[Opening Provided data section]

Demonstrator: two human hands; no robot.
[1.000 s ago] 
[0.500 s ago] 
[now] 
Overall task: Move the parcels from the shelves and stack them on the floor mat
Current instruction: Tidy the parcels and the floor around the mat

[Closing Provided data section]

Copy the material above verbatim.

• [Exercise solution]
Demonstrator: two human hands; no robot.
[1.000 s ago] 
[0.500 s ago] 
[now] 
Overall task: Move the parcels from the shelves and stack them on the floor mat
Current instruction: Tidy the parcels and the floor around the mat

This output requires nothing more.